The Gin Closet by Leslie Jamison

Some time ago, a friend recommended Leslie Jamison’s The Empathy Exams, sure I would like it. She was right – it’s a book that I still think about. The same friend recently lent me The Gin Closet, Jamison’s debut novel – how could I not want to read it with a title as good as that?!

The Gin Closet focuses on two characters – Tilly (Matilda), a woman who has lived hard, is estranged from her family and crippled by her alcohol addiction; and Stella, Tilly’s niece, who learns of Tilly’s existence when her grandmother dies.

“Matilda could be an actress by now, or a poet or a waitress or a bank teller or simply a suburban mother, quietly stupendous.”

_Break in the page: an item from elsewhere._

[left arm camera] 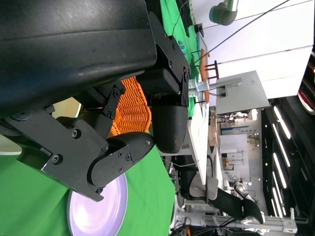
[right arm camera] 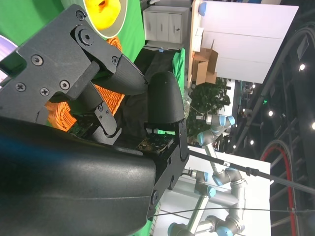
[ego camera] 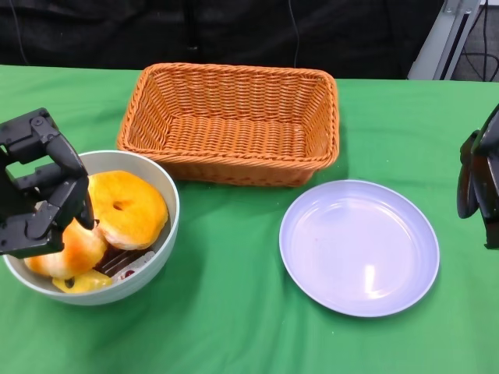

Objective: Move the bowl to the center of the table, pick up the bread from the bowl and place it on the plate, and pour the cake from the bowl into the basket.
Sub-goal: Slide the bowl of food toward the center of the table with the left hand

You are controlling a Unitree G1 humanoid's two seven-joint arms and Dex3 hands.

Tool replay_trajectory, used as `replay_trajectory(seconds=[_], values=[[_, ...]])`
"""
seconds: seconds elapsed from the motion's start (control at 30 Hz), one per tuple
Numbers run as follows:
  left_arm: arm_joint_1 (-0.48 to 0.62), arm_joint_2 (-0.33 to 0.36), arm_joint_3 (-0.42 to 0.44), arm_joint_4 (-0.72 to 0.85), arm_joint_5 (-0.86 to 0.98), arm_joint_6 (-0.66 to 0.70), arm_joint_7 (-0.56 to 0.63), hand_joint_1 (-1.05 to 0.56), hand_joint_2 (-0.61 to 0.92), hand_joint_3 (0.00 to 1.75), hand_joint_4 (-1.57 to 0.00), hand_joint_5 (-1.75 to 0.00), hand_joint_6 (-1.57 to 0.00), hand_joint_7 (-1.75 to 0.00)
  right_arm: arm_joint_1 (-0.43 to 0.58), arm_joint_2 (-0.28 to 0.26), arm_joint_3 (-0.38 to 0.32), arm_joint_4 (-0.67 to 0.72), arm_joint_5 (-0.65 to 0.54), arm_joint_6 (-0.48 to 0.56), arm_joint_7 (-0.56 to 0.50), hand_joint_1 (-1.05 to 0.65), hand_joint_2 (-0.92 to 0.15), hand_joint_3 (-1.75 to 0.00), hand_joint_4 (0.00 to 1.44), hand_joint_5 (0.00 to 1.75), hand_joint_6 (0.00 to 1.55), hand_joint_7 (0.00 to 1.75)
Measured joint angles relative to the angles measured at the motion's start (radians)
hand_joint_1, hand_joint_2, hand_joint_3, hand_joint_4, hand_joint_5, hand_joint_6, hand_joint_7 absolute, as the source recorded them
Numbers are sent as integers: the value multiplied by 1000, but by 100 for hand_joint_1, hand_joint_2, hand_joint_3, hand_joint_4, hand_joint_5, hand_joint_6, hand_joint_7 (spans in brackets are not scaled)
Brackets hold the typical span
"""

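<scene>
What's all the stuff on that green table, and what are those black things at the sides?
Bowl: one, pale grey, near left of the table.
Bread: one ring-shaped golden piece and one round orange-yellow piece in the bowl, with a small yellow piece below them.
Basket: one, orange wicker, far centre, nothing visible inside.
Plate: one, pale lilac, near right, bare.
Table: green cloth.
Left hand: black, at the bowl's left rim, over the food.
Right hand: black, at the right edge, apart from the plate.
</scene>
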Motion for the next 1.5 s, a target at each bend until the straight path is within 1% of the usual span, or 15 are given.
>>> replay_trajectory(seconds=[0.17,0.33,0.53,0.93,0.97,1.03,1.07,1.1,1.17,1.23,1.3,1.37,1.43,1.47,1.5], values=[[0,1,0,0,-1,0,0,-19,54,118,-79,-175,-70,-153,0,0,0,0,-1,0,2,-29,-35,-143,93,175,65,166],[5,2,0,2,-3,-4,-1,-18,53,119,-81,-175,-71,-153,9,0,2,3,-8,-27,8,-30,-31,-144,96,175,68,167],[9,2,0,7,-2,-16,-4,-18,51,121,-82,-175,-73,-152,12,3,8,3,-20,-35,1,-32,-29,-145,97,175,71,166],[13,2,0,8,-2,-18,-4,-17,51,122,-81,-175,-72,-152,17,7,8,5,-23,-37,2,-31,-29,-144,96,175,71,164],[13,1,0,8,-2,-18,1,-18,54,114,-80,-172,-75,-144,18,7,8,5,-23,-37,1,-32,-29,-144,95,175,70,164],[13,-6,5,8,1,-19,32,-18,57,108,-79,-171,-77,-139,21,11,8,5,-23,-37,-1,-32,-29,-143,95,175,70,163],[13,-14,9,8,24,-31,64,-19,65,98,-80,-163,-77,-128,24,13,9,5,-24,-37,-3,-32,-30,-143,95,175,69,163],[12,-26,17,11,57,-52,111,-20,68,92,-80,-160,-77,-123,25,14,11,5,-27,-37,-5,-32,-30,-143,95,175,69,164],[8,-42,33,22,109,-84,185,-20,72,88,-80,-157,-77,-120,31,16,16,5,-36,-37,-7,-32,-31,-143,94,175,68,164],[-4,-53,44,38,161,-110,262,-20,75,80,-74,-154,-73,-118,35,16,23,5,-43,-38,-8,-32,-31,-143,95,175,68,165],[-19,-57,59,56,197,-124,330,-22,73,75,-70,-151,-71,-117,36,16,31,5,-46,-39,-8,-31,-32,-145,95,175,68,166],[-34,-57,73,69,217,-127,368,-22,73,74,-70,-151,-71,-116,38,16,38,5,-47,-39,-8,-31,-31,-145,95,175,68,166],[-40,-57,76,74,219,-131,377,-23,73,73,-69,-151,-71,-115,39,16,39,5,-47,-40,-8,-31,-31,-145,95,175,67,167],[-45,-57,76,88,227,-145,378,-23,74,70,-73,-144,-75,-104,39,16,40,5,-48,-40,-10,-31,-30,-145,95,175,68,167],[-56,-53,79,116,240,-163,387,-24,75,69,-74,-141,-77,-99,39,18,42,5,-49,-40,-13,-30,-30,-145,95,175,68,167]])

Dissatisfied with her life in New York, Stella decides to go in search of Tilly, and finds her living in a trailer in Nevada. Her brother observes –

“You’ve always been terrible at your own life… You’re so greedy for everyone else’s.”

Stella and Tilly, both with nothing to lose, move to San Francisco where they attempt to make a home with Abe, Tilly’s overworked and elusive son.

There is a precision to Jamison’s writing that I admire. Small, seemingly inconsequential details reveal so much about each character – Tilly’s collection of ceramic cat figurines, neatly displayed despite the piles of empty bottles filling her trailer; Abe’s unpacked moving boxes; Stella’s intense observations about other people’s bodies – as the story progresses you understand how much Jamison is saying about these fragile people.

“Every part of my mother was thin, down to her fingers. She looked like she was about to split along a thousand secret fissures.”

“Alice and I had eating disorders at the same time in college and shared them like an extracurricular, the way some people share cocaine or volleyball.”

This book is the literary equivalent of a train wreck waiting to happen. You can’t help but read with a sense of foreboding, the characters ripe for self-destruction. And when it comes you don’t lay blame simply because Jamison has so carefully and tentatively won you over with the characters’ vulnerabilities.

3/5 Grim and not a great advertisement for gin* but well written.

“I could smell the gin between her words like punctuation marks.”

the-gin-closet-leslie-jamison

*my very favourite gin is The Botanist.

13 responses

  1. How do you feel about reading a ‘train wreck’? I get invested in the main character and feel like I am going down with them. Yes, I know, I like happy endings. Perhaps if I was drinking gin I would feel it less …

    • I don’t seek out train-wrecks but I don’t mind reading them (if done well). In this instance, the writer cleverly pulls you in before you realise that it’s a train wreck ahead – by the time I saw where things were going, I was invested (and drinking gin!).

  2. Pingback: Gin-lit (it’s a thing) | booksaremyfavouriteandbest

  3. “You’ve always been terrible at your own life… You’re so greedy for everyone else’s.”

    I would argue that we’ve all felt this way at one time or another, perhaps on a smaller scale, though. If we hate our bodies because we haven’t “disciplined” them properly, we envy those who work out incessantly. If we see someone with a great job, we assume that we aren’t as smart or hard-working as the other person. It all comes down to us feeling like we’re terrible at our own lives. Now, should someone else say I’m terrible at my life…well! that’s a different story.

    • Agree, it’s an interesting quote. In this case it was about a character who had had a number of issues – health, relationship, couldn’t hold a job – always taking on ‘basket-cases’ – the point being, sort out your own affairs before you get involved in others. I guess sometimes it’s easier to deal with others problems rather than your own, particularly when the ‘others’ allow it.